Le 4 avril 1417, le dauphin Jean, duc de Touraine, meurt. De ce fait, son frère cadet, le jeune Charles de Ponthieu (le futur Charles VII) devient l’héritier de la couronne de France. Dès lors, l’alliance entre les Maisons de France et d’Anjou, créée par les fiançailles de Charles et de Marie, prend une tournure inattendue.

De son vivant, Louis II d’Anjou s’était fait un devoir de propulser son jeune gendre au centre du Conseil du roi. Mais il décède le 29 avril 1417, laissant sa succession à son épouse, Yolande d’Aragon, devenue veuve à trente sept ans.

 

UNE BELLE-MÈRE RÉSOLUE

Une fois Charles devenu le seul héritier de la couronne de France, la reine Isabeau de Bavière se manifeste et sollicite son fils auprès d’elle. Yolande d’Aragon s’interpose avec fougue et refuse tout net d’abandonner ce jeune garçon, qui la considère, elle, comme sa « bonne mère ».

Elle dit : « A femme pourvue d’amant, point n’est besoin d’enfant. N’ai point nourri et élevé celui jusqu’ici pour que le laissiez trépasser comme ses frères ou le rendiez fol comme son père, à moins que le fassiez anglais comme vous. Le garde mien ; venez le prendre si l’osez ! ».

De toute évidence, Yolande veut protéger le futur Charles VII de sa mère, l’instruire, l’éduquer : car le jeune homme est fragile, et la reine, elle, est forte…

YOLANDE D’ARAGON, UNE FINE POLITICIENNE !

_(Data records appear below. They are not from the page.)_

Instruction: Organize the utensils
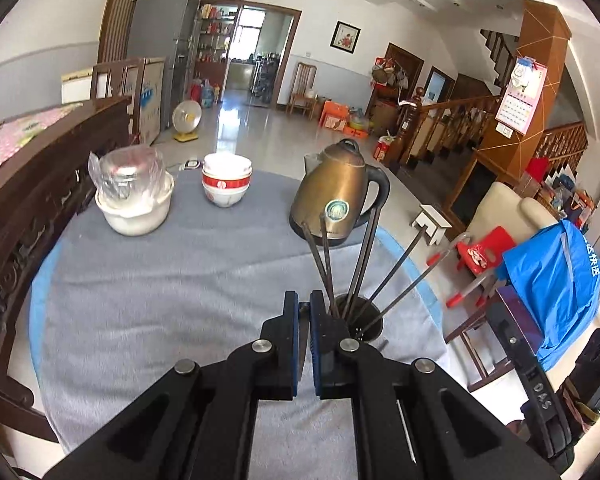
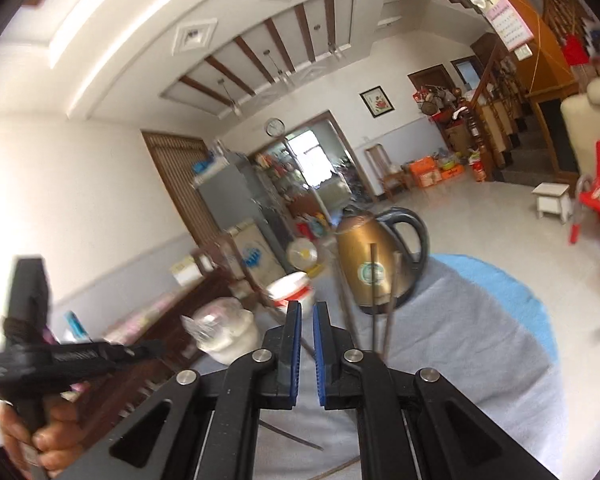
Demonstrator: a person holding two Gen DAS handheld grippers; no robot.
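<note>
A dark metal holder cup [image 1: 360, 320] stands on the grey-clothed table [image 1: 172, 280] with several dark chopsticks [image 1: 364, 256] fanning out of it. My left gripper [image 1: 304, 308] hovers just left of the cup, shut on a thin dark chopstick that shows only as a strip between its blue pads. In the right wrist view my right gripper [image 2: 307, 310] is shut with nothing between its pads; the chopsticks [image 2: 374, 300] rise just right of it. One loose chopstick [image 2: 296, 438] lies on the cloth below. A hand [image 2: 40, 444] holds the blurred left tool at lower left.
A bronze kettle [image 1: 336, 196] stands behind the holder cup. At the back of the table are stacked red-and-white bowls [image 1: 226, 182] and a white bowl with a plastic-wrapped glass [image 1: 134, 192]. A carved dark wooden bench [image 1: 28, 200] borders the table's left; a blue bag [image 1: 556, 280] lies right.
</note>
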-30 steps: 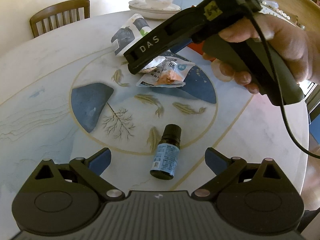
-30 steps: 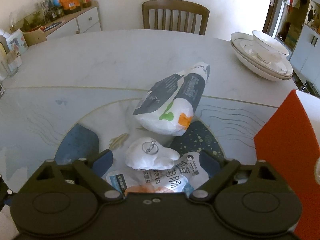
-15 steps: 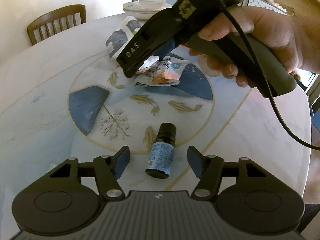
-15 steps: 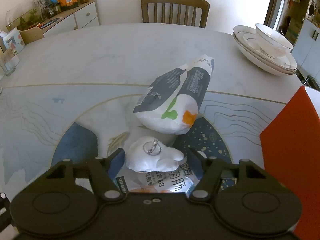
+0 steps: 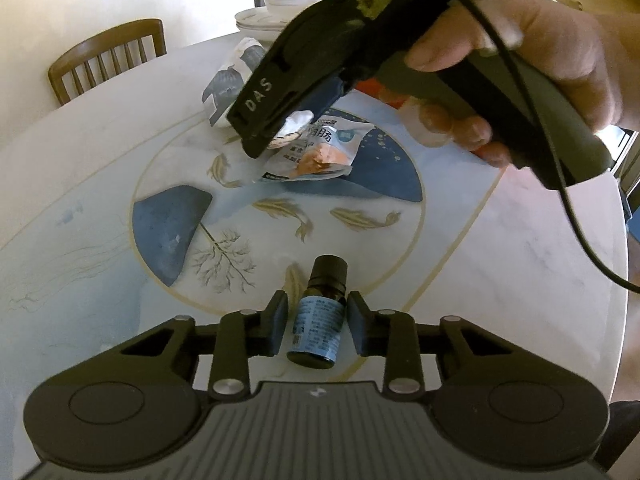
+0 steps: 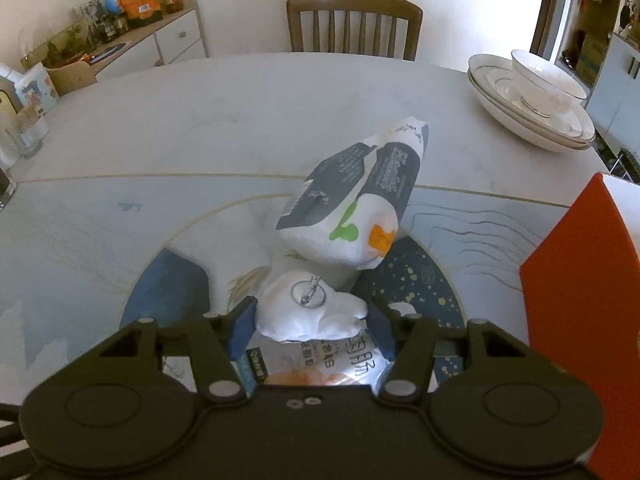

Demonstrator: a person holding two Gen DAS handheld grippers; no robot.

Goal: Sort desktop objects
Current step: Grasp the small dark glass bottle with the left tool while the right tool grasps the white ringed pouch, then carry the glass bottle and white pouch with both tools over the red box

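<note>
A small dark bottle with a blue label (image 5: 318,312) lies on the table between the fingers of my left gripper (image 5: 317,322), which have closed in on it with thin gaps still showing at both sides. My right gripper (image 6: 312,320) has its fingers against both sides of a white lumpy object with a metal ring (image 6: 310,312), which rests on a printed snack packet (image 6: 320,364). The right gripper also shows in the left wrist view (image 5: 276,120), held by a hand over the packet (image 5: 316,152). A white and grey pouch (image 6: 360,200) lies just beyond.
A stack of white plates with a bowl (image 6: 532,100) stands at the table's far right. An orange box (image 6: 580,304) stands at the right. A wooden chair (image 6: 354,24) is behind the table, and a sideboard with jars and packets (image 6: 132,20) is at the back left.
Both grippers have narrowed from wide open. The left fingers have closed in around the bottle. The right fingers have closed in onto the white object.
</note>
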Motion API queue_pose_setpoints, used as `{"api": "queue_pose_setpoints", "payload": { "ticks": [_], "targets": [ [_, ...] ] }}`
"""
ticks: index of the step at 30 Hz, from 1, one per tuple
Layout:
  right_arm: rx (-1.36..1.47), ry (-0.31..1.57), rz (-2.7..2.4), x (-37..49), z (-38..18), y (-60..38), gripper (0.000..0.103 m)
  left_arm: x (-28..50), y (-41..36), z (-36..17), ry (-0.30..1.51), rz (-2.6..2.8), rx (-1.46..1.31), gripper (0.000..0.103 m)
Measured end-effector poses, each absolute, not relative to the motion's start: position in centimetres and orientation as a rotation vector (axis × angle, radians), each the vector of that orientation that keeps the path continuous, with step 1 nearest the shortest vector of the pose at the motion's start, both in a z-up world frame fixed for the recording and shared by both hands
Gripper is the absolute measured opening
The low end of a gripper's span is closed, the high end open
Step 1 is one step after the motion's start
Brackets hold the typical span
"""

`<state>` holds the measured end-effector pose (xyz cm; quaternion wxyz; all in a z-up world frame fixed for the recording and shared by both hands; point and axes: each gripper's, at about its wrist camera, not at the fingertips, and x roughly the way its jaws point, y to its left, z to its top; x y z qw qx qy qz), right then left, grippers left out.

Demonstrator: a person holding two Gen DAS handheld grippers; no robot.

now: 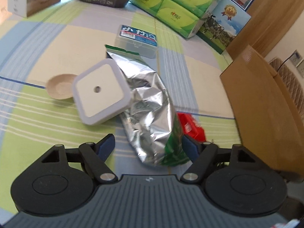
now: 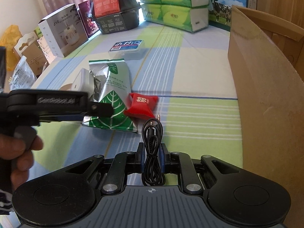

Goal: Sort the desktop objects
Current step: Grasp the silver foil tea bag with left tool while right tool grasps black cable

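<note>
A silver and green foil bag [image 1: 150, 112] [image 2: 112, 95] lies on the checked tablecloth. My left gripper [image 1: 149, 146] stands open with its blue fingers on either side of the bag's near end. A white square device [image 1: 101, 92] leans against the bag's left side, and a red pouch [image 1: 191, 126] [image 2: 141, 104] lies to its right. My right gripper [image 2: 152, 155] is shut on a coiled black audio cable [image 2: 152, 148], held above the cloth. In the right wrist view the left gripper [image 2: 91, 107] reaches in over the bag, held by a hand [image 2: 20, 159].
A clear plastic box with a blue label [image 1: 137, 39] [image 2: 127, 48] sits behind the bag. A small beige dish [image 1: 59, 89] lies to the left. An open cardboard box [image 1: 262, 110] [image 2: 266, 87] stands at the right. Green tissue packs [image 2: 171, 5] and other boxes line the back.
</note>
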<state>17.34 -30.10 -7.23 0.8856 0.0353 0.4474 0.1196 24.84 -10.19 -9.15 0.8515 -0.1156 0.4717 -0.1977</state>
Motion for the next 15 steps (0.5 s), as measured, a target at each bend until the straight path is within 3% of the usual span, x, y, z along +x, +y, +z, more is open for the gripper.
{"api": "queue_pose_setpoints", "payload": {
  "ticks": [8,15],
  "targets": [
    [0.083,0.939,0.248,17.3,-7.3,-30.3,0.012,24.7,-11.0,-8.3,1.011,-0.468,-0.153,0.036],
    [0.109,0.952,0.291,15.6,-6.9,-29.8,0.012,20.5,-9.2,-6.1,1.031,-0.514,0.029,0.028]
  ]
}}
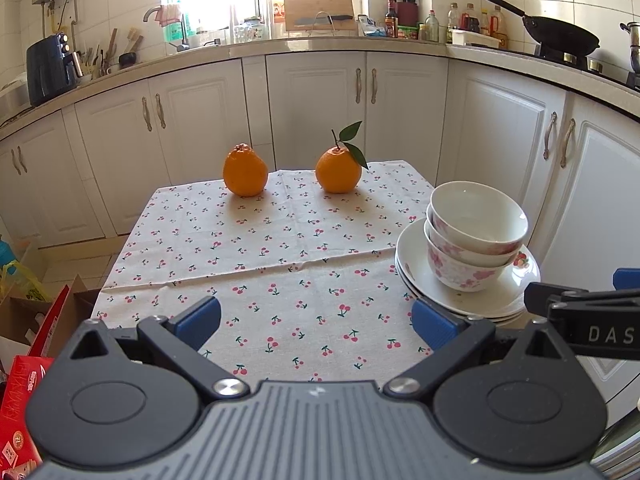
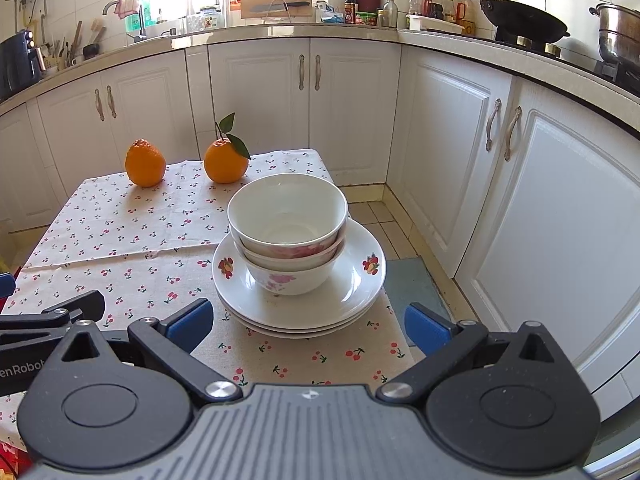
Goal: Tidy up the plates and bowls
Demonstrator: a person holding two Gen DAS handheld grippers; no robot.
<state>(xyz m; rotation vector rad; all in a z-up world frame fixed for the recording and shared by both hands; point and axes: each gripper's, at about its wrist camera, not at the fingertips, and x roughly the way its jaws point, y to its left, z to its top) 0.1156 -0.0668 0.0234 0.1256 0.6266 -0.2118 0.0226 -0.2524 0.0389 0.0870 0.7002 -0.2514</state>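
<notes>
White bowls, three nested, sit on stacked plates at table right edge, w/ two oranges at back. Both tongs, left & right, wide open, empty. Stacking looks done; nothing obviously left.

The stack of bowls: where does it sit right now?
The stack of bowls sits on the stacked plates at the table's near right corner, straight ahead of the right tool, with the two oranges behind to the left.
</notes>
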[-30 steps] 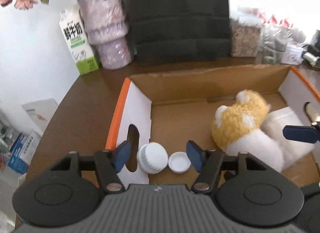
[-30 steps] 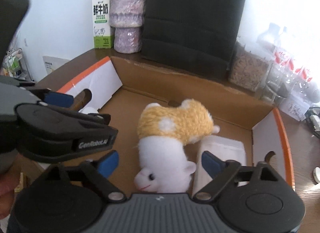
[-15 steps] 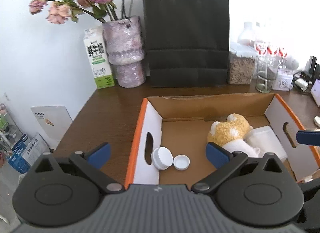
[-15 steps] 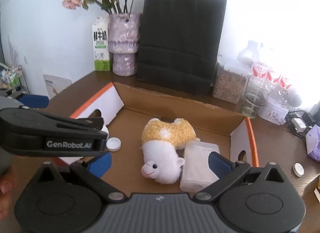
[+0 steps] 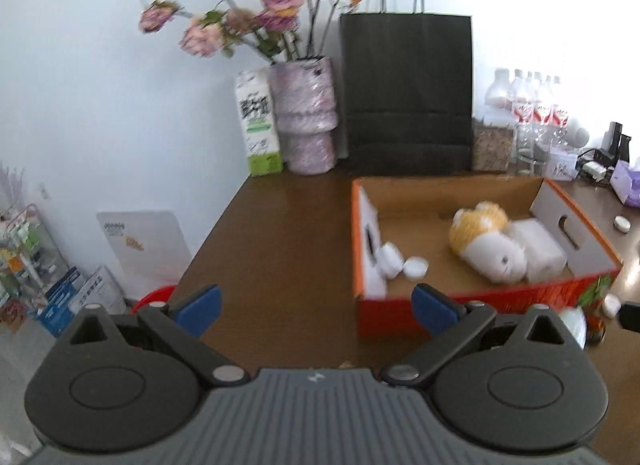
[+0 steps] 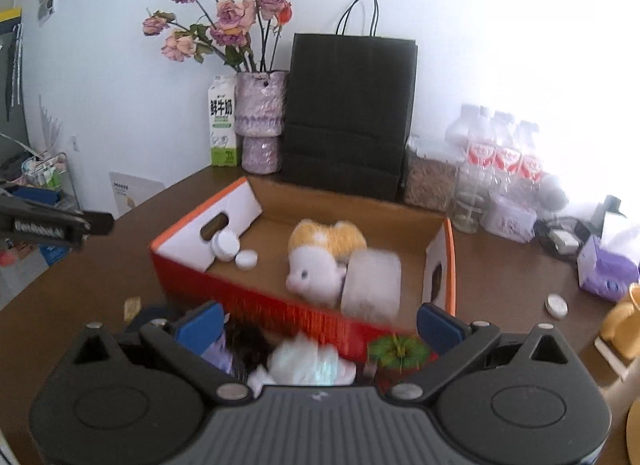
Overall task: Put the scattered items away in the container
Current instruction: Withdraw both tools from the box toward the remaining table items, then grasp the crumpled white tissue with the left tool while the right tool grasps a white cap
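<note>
An orange cardboard box [image 5: 484,315] [image 6: 256,299] stands on the brown table. Inside lie a yellow-and-white plush toy [image 5: 486,239] [image 6: 324,253], a white tissue pack [image 5: 538,247] [image 6: 372,283], a white jar [image 5: 390,259] [image 6: 225,245] and its lid [image 5: 415,267] [image 6: 245,258]. My left gripper [image 5: 316,307] stands open over bare table, left of and nearer than the box. Just in front of the box, my right gripper [image 6: 318,323] is open above loose items on the table: a crumpled white packet [image 6: 308,363], a dark object [image 6: 248,347] and a green-and-red item [image 6: 398,351].
Along the back wall stand a black paper bag [image 5: 406,93], a vase of flowers [image 5: 306,117], a milk carton [image 5: 258,123], a grain jar [image 6: 428,181] and water bottles [image 6: 496,153]. A small white disc [image 6: 556,305] and a purple tissue box [image 6: 606,271] lie right of the box.
Both grippers have opened wide and pulled back up out of the box. The jar and lid stay by the left wall, the plush and tissue pack in the middle.
</note>
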`<control>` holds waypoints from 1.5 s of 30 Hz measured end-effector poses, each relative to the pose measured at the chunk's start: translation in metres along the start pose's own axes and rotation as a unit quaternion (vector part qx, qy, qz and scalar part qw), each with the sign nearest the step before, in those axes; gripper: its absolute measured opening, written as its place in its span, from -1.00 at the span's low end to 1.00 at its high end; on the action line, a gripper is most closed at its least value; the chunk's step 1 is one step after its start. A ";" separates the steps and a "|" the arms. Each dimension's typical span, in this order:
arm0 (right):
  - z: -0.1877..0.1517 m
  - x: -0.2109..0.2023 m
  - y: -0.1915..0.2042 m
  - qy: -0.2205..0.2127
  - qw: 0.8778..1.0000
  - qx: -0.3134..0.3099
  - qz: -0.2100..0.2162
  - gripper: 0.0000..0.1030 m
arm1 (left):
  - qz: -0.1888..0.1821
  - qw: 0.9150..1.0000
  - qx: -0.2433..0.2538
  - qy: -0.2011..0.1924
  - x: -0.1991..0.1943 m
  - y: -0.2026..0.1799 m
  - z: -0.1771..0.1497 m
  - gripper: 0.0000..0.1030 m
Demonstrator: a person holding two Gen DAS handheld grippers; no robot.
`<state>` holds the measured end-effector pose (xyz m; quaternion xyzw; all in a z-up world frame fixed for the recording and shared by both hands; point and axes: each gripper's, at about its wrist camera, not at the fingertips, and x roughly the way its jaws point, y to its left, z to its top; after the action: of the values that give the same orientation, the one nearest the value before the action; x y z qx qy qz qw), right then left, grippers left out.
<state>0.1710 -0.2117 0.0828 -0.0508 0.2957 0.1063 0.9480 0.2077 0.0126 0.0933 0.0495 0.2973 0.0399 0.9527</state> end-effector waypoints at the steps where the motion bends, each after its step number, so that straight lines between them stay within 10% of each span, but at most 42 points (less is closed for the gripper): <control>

Yolande d’Aragon s’est fixé deux objectifs : d’abord, faire reconnaître la légitimité du dauphin, puis rétablir l’unité du royaume en réunissant les grands feudataires (titulaires d’un fief). Pour cela, elle immisce, dans le cercle proche du jeune roi, plusieurs de ses hommes de confiance, des fidèles qui formeront le Conseil du roi. Certains de ces notables sont Angevins et lui sont tout acquis.

Charles VII

C’est le cas de Pierre de Beauveau (sénéchal du Maine et d’Anjou), d’Hugues de Noyers, et d’Harduin de Maillé ; tous les trois sont des précepteurs du dauphin. On trouve aussi autour de celui-ci Robert de Maçon (seigneur de Trèves, chancelier du dauphin à Angers), Jean Louvet, le président de Provence et commissaire général des finances. Et encore Tanguy du Châtel, le prévôt de Paris (seigneur de Barbazan, dit le « chevalier sans reproche ») ; il a pour mission de ne jamais quitter le dauphin.

Quant à Yolande, tandis que la reine Isabeau est éloignée de Paris (alors sous la domination de Bernard d’Armagnac), elle en profite pour faire nommer le dauphin lieutenant général du royaume par le roi.

Dorénavant, le dauphin Charles signera ses actes par la formule : « Fils du roi de France, dauphin de Viennois, duc de Touraine et de Berry, comte de Poitou et lieutenant général de Monseigneur en son royaume ». C’est une façon d’attester sa légitimité et de contredire sa mère, la reine Isabeau de Bavière, qui prétend sournoisement qu’il serait bâtard.

Lire : Guerre fratricide entre Armagnacs et Bourguignons.  

UNE NÉGOCIATRICE PERSÉVÉRANTE !

Yolande Aragon

Infatigable médiatrice, Yolande d’Aragon a l’intention de se rapprocher du duc Jean VI de Bretagne qui, en mai 1421, a pris pour épouse Jeanne de France, la fille de Charles VI. Le duc Jean, qui a pris parti pour les Anglais, signe alors un accord avec le dauphin Charles.

Charles VII

En parallèle, elle engage des pourparlers avec Henry V d’Angleterre. Mais celui-ci a des prétentions colossales, et les discussions sont abandonnées. D’autre part, elle essaie de rallier à sa cause le pape de Rome Martin V, et l’ancien chanoine de la cathédrale d’Angers Nicolas Perigaud.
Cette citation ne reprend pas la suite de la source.